Os especialistas em finanças alertam que o pagamento à vista geralmente se mostra mais vantajoso. Municípios e estados frequentemente oferecem estímulos, como descontos, que podem resultar em economias significativas. Por exemplo, na cidade do Rio de Janeiro, quem opta por quitar o IPVA em uma única vez recebe um desconto de 3%, enquanto o IPTU pode garantir um abatimento de 7 para aqueles que realizam o pagamento integral. Essa redução é um incentivo que pode beneficiar o contribuinte, desde que suas finanças permitam essa escolha.
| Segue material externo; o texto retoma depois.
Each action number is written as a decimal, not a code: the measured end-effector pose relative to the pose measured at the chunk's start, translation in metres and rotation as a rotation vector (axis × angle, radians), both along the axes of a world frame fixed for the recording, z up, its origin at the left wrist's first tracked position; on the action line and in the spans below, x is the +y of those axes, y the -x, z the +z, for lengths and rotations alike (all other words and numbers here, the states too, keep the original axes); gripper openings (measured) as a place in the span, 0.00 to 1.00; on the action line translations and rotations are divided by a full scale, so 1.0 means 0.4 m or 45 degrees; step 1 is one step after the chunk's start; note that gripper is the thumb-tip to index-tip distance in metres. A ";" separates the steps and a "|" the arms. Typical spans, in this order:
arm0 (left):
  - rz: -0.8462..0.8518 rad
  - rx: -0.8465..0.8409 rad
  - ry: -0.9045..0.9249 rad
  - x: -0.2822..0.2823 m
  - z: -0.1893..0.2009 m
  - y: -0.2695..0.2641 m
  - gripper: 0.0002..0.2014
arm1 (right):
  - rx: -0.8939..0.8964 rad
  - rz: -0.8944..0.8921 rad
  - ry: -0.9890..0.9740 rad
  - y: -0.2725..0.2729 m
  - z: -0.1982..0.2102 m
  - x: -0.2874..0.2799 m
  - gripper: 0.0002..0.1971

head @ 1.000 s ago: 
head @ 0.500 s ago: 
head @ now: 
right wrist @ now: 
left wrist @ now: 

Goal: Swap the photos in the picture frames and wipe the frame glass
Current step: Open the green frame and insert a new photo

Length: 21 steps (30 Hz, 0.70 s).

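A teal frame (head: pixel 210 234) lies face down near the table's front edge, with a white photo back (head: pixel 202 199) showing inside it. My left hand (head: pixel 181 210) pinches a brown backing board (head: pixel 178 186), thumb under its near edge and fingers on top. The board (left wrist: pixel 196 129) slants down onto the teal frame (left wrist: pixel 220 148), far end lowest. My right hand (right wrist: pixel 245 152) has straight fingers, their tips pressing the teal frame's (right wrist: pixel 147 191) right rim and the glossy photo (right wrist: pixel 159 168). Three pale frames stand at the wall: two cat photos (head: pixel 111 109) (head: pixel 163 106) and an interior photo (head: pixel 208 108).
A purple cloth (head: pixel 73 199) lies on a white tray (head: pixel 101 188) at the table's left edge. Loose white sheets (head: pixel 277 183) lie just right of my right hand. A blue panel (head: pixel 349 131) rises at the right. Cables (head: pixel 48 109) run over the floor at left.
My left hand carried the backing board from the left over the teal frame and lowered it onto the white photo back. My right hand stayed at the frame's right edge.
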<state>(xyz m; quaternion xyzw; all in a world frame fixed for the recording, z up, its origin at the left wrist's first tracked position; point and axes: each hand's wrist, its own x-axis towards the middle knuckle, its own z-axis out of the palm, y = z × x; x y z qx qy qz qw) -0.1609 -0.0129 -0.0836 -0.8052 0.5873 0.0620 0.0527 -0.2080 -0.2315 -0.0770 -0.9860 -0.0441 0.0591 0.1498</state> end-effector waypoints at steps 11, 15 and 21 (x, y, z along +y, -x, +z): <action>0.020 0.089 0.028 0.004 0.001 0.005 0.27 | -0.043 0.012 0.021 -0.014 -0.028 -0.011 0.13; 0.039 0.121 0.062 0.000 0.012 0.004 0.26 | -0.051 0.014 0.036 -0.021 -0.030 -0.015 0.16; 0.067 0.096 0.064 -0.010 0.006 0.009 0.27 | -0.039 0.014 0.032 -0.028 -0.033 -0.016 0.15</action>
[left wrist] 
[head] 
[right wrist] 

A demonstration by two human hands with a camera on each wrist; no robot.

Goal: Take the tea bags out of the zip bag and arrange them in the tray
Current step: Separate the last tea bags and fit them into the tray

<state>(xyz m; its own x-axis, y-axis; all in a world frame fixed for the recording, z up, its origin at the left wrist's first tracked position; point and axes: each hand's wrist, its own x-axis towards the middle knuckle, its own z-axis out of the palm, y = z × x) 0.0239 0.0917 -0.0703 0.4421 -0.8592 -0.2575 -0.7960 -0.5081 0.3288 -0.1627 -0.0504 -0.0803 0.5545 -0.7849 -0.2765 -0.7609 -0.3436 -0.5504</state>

Entretanto, os especialistas também fazem um alerta importante: caso o pagamento integral comprometa a salubridade das finanças pessoais, a opção pelo parcelamento pode ser a mais prudente. É fundamental que cada contribuinte faça uma análise cuidadosa do seu orçamento para verificar se o desconto recebido compensa eventuais despesas essenciais que possam ser sacrificadas. O advogado Júlio Caires destaca que, enquanto o pagamento integral é ideal para quem possui condições financeiras estáveis, o parcelamento é recomendado para aqueles que precisam manter um controle mais rígido sobre suas despesas mensais.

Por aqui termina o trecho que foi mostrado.